• [What to work on]:
Two lines in the listing below mark the span: one contains "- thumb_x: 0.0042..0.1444" and one contains "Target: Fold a". Reproduce both of them and everything between, exactly.
Supplied material Block Start
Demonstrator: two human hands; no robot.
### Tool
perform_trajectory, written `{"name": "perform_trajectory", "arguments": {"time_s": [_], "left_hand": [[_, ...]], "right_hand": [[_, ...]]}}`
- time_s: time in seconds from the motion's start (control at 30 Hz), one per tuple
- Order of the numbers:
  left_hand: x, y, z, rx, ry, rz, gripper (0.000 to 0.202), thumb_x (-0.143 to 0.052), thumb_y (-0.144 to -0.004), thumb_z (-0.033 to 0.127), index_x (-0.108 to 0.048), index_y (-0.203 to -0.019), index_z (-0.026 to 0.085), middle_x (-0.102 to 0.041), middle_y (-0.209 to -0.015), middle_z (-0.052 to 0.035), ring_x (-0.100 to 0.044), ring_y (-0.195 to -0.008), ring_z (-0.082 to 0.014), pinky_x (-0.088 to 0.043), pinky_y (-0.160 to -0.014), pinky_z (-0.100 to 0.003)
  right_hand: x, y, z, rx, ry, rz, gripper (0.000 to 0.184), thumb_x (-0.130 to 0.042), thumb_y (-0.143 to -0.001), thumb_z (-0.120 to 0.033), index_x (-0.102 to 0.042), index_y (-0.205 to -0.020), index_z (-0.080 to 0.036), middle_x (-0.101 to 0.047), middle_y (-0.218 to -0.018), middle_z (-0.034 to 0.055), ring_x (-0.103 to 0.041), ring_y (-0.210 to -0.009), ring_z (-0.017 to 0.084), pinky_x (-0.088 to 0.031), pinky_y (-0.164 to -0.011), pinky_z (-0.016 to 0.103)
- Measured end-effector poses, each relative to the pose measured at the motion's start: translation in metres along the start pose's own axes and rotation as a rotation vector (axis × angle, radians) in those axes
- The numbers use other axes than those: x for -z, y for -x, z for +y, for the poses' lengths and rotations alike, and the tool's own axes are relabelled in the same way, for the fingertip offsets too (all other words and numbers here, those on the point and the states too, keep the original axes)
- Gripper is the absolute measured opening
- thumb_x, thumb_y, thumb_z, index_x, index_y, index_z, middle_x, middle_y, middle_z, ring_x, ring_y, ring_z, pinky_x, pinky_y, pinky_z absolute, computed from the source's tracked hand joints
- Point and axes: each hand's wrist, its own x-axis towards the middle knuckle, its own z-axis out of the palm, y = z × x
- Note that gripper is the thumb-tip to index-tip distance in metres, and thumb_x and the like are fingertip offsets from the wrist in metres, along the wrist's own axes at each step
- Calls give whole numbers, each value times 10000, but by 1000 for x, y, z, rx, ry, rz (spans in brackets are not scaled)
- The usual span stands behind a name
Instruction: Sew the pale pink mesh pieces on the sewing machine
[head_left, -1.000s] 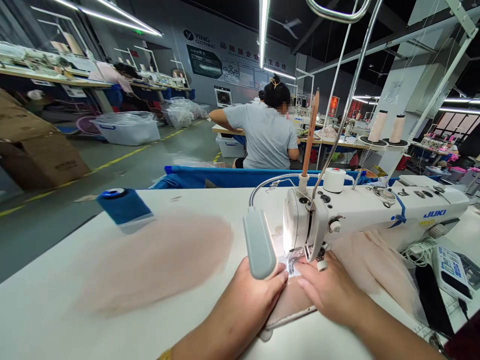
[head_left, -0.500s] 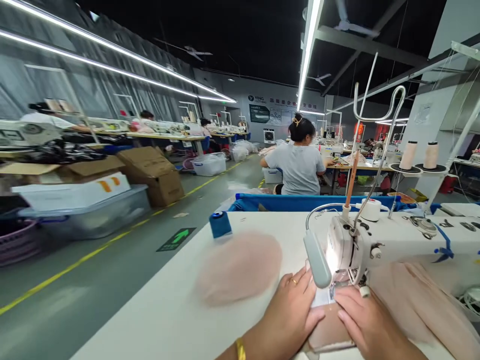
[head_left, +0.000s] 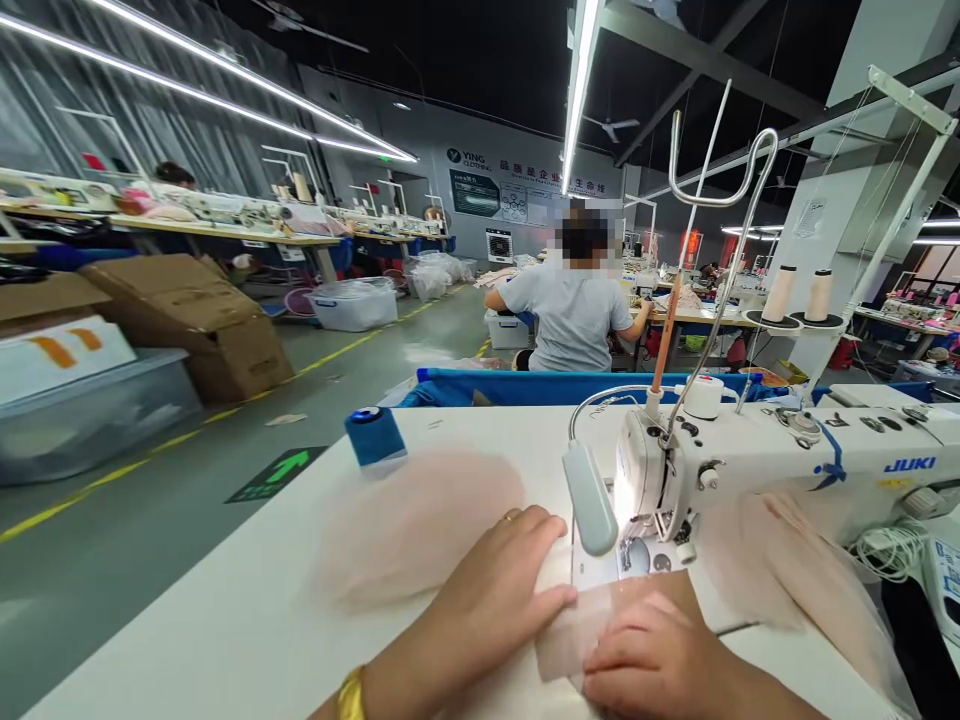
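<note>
My left hand [head_left: 510, 575] lies open, thumb by the cloth [head_left: 562, 640]; my right hand [head_left: 660, 655] curls on it (pinching or not, I can't tell), near the machine [head_left: 757, 450]

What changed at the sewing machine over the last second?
The right hand has drawn back from the sewing machine's needle end and now curls over the beige fabric, which lies differently. The left hand has moved leftward from there, opening flatter. The machine and blue thread cone stayed put.
</note>
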Motion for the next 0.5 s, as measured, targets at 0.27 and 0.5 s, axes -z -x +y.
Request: {"name": "perform_trajectory", "arguments": {"time_s": [0.27, 0.5], "left_hand": [[-18, 5, -5, 11, -34, -13, 236, -447, -1022, 213, -640, -887, 227, -734, -936, -75, -723, -854, -278, -552, -797, -379], [-27, 6, 14, -133, 44, 17, 320, -382, -1092, 259, -545, -817, 252, -617, -697, 6, -565, -580, -195, -433, -577, -297]], "right_hand": [[41, -7, -14, -61, -85, -59, 143, -628, -1086, -206, -606, -956, -260, -800, -983, 3, -695, -909, 191, -516, -818, 356], [66, -11, -20, -333, -290, 2, 359, -478, -1146, -469, -575, -872, -257, -661, -813, -4, -616, -773, 193, -513, -798, 354]]}}
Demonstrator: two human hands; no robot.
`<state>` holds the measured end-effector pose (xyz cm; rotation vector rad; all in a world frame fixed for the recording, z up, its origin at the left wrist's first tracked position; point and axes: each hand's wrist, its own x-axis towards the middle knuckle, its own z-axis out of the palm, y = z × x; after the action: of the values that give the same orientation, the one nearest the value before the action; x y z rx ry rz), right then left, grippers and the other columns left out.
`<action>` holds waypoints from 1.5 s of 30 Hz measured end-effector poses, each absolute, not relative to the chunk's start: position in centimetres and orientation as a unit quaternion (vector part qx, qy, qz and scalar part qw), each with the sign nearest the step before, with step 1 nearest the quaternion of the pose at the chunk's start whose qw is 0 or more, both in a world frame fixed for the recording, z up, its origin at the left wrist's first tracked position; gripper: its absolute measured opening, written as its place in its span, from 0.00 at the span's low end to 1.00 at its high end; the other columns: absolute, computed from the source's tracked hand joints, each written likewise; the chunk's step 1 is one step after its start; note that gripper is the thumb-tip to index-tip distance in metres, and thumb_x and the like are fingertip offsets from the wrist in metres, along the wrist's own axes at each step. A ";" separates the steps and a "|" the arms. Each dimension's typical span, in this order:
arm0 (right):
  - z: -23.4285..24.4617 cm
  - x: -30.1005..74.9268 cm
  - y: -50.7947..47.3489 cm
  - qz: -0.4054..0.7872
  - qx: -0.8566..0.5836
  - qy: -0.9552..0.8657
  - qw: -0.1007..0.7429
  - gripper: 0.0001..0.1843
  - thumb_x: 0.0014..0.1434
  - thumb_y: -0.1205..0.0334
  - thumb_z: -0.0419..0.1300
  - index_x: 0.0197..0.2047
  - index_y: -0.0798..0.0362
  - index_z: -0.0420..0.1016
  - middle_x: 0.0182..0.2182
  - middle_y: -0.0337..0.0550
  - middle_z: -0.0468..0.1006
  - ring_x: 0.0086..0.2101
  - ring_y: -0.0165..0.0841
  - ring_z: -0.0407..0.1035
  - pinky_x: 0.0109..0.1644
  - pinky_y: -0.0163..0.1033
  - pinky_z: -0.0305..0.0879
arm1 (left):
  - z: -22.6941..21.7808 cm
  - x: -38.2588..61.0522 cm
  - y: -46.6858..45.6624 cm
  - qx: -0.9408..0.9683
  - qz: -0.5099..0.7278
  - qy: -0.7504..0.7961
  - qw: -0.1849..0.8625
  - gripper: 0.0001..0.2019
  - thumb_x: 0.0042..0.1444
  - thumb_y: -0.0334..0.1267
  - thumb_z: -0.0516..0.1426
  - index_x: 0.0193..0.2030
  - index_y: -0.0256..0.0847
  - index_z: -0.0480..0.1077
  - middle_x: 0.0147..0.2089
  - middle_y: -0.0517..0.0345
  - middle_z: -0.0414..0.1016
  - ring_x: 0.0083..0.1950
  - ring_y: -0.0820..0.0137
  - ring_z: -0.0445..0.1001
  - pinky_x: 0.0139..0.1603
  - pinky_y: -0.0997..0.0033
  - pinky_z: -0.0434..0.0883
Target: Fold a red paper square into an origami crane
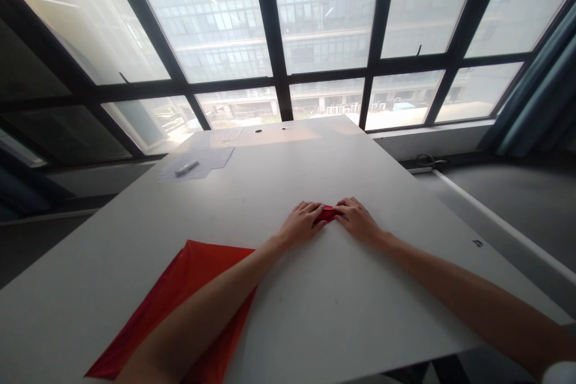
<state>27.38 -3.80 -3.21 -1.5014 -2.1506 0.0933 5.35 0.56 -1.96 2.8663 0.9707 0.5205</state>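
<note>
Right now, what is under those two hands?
A small red piece shows between the left hand and the right hand, over the white table. The hands cover its ends, so its full shape and whatever lies beneath it cannot be seen.

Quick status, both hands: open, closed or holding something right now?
Left hand: on the left end of the small red piece; can't tell whether it grips.
Right hand: on its right end; grip can't be told either.

Sheets of paper point(220, 159) lie toward the far left of the counter point(297, 174), a small white object point(186, 168) resting on them. A dark-framed window point(279, 81) rises beyond, with a building point(324, 24) outside. A blue curtain point(533, 87) hangs at the right; a dark cable point(431, 160) lies left of its foot.
</note>
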 end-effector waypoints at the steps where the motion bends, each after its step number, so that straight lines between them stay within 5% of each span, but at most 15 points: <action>1: -3.2 27.4 -3.8 0.034 -0.553 -0.792 0.256 0.15 0.66 0.62 0.56 0.52 0.49 0.78 0.47 0.46 0.77 0.49 0.39 0.66 0.56 0.42 0.62 | -2.0 5.4 0.5 0.933 0.168 0.315 0.037 0.23 0.68 0.50 0.47 0.66 0.46 0.62 0.64 0.51 0.67 0.63 0.60 0.65 0.67 0.57 0.60; 8: -2.8 27.4 -3.7 0.004 -0.545 -0.812 0.209 0.14 0.68 0.58 0.54 0.47 0.46 0.81 0.47 0.46 0.76 0.49 0.38 0.66 0.55 0.42 0.62 | -2.1 5.6 0.5 0.935 0.142 0.321 0.049 0.22 0.68 0.48 0.46 0.66 0.46 0.62 0.64 0.50 0.64 0.64 0.60 0.62 0.65 0.59 0.62; 18: -2.2 27.3 -3.8 -0.011 -0.531 -0.827 0.181 0.16 0.69 0.61 0.52 0.55 0.45 0.76 0.48 0.46 0.75 0.49 0.38 0.65 0.56 0.42 0.61 | -1.6 5.7 -0.1 0.938 0.133 0.320 0.031 0.22 0.70 0.46 0.43 0.66 0.45 0.60 0.63 0.49 0.63 0.63 0.59 0.62 0.64 0.58 0.64; 30: -1.2 27.1 -4.2 -0.011 -0.503 -0.824 0.259 0.19 0.72 0.57 0.47 0.46 0.50 0.79 0.43 0.49 0.78 0.46 0.39 0.68 0.54 0.45 0.62 | 0.3 5.7 -0.6 0.927 0.186 0.320 0.059 0.16 0.68 0.40 0.47 0.56 0.42 0.71 0.48 0.49 0.77 0.50 0.61 0.72 0.55 0.61 0.66; 34: -1.2 27.0 -3.8 0.069 -0.476 -0.744 0.464 0.18 0.68 0.51 0.53 0.53 0.49 0.75 0.44 0.49 0.78 0.45 0.39 0.71 0.52 0.46 0.67 | 1.4 6.0 -0.5 0.875 0.242 0.354 0.226 0.19 0.67 0.44 0.47 0.44 0.39 0.77 0.36 0.53 0.79 0.36 0.65 0.74 0.40 0.67 0.67; 37: -1.5 26.7 -3.3 0.211 -0.448 -0.596 0.632 0.27 0.63 0.44 0.59 0.60 0.49 0.69 0.50 0.51 0.76 0.43 0.39 0.73 0.44 0.45 0.72 | 1.7 6.4 -0.3 0.756 0.281 0.390 0.444 0.24 0.63 0.53 0.51 0.41 0.33 0.78 0.31 0.54 0.77 0.30 0.68 0.71 0.31 0.71 0.63; 41: -1.8 25.9 -3.1 0.435 -0.406 -0.528 0.606 0.28 0.58 0.42 0.61 0.53 0.54 0.75 0.39 0.48 0.80 0.32 0.34 0.72 0.32 0.39 0.69 | 0.8 6.8 -0.5 0.608 0.322 0.347 0.637 0.28 0.54 0.58 0.61 0.44 0.29 0.77 0.36 0.48 0.78 0.34 0.67 0.72 0.34 0.71 0.65; 45: -2.0 25.1 -3.5 0.469 -0.424 -0.529 0.566 0.18 0.54 0.49 0.66 0.36 0.58 0.80 0.24 0.40 0.75 0.23 0.28 0.62 0.25 0.34 0.57 | -0.1 7.0 -0.9 0.575 0.313 0.334 0.679 0.27 0.51 0.53 0.65 0.46 0.29 0.78 0.39 0.46 0.80 0.36 0.67 0.73 0.39 0.71 0.66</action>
<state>25.10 -3.54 -2.02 -0.9975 -1.2428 1.1023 6.97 -0.92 -0.06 1.2905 0.7495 0.7040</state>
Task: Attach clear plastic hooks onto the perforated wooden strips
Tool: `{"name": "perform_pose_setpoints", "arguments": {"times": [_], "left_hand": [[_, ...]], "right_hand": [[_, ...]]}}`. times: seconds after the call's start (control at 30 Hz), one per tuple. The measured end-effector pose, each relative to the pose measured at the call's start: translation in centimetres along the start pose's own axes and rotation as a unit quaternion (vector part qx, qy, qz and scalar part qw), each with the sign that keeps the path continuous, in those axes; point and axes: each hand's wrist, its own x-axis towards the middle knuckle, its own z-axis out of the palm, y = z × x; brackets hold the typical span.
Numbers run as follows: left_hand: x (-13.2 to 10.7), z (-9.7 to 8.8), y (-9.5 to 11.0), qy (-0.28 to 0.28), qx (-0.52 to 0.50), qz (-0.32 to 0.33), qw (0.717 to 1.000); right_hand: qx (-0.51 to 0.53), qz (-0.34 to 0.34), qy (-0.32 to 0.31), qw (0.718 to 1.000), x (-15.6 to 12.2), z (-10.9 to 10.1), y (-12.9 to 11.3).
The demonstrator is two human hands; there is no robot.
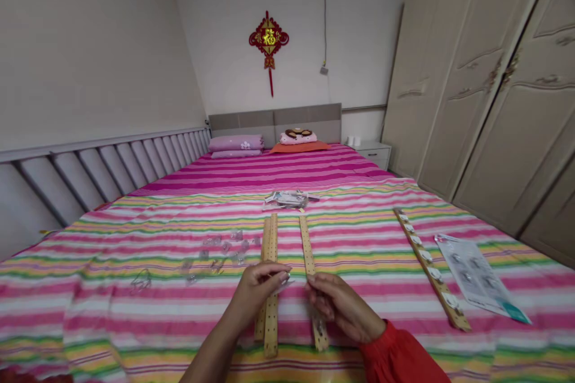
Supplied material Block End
• [Response to this task]:
  - thumb_x: 0.0042..0.1444
  - thumb_y: -0.0334..0.1267
  - thumb_z: -0.0516..0.1426
  - index_x: 0.0193..0.2030
  - index_y: -0.0256..0.0847
  - index_z: -0.0480..0.1077
  - middle_x: 0.0147..0.2089
  - middle_y: -0.0517..0.0345
  - middle_z: -0.0414..0.1016
  - ring_x: 0.0083..0.1950
  - ring_y: -0.0820..0.0137
  - ring_z: -0.0445..0.1001
  - pinky_x: 0.0139..0.1603
  - pinky_y: -0.0997..0.0033
  - pinky_z: -0.0434..0.0883
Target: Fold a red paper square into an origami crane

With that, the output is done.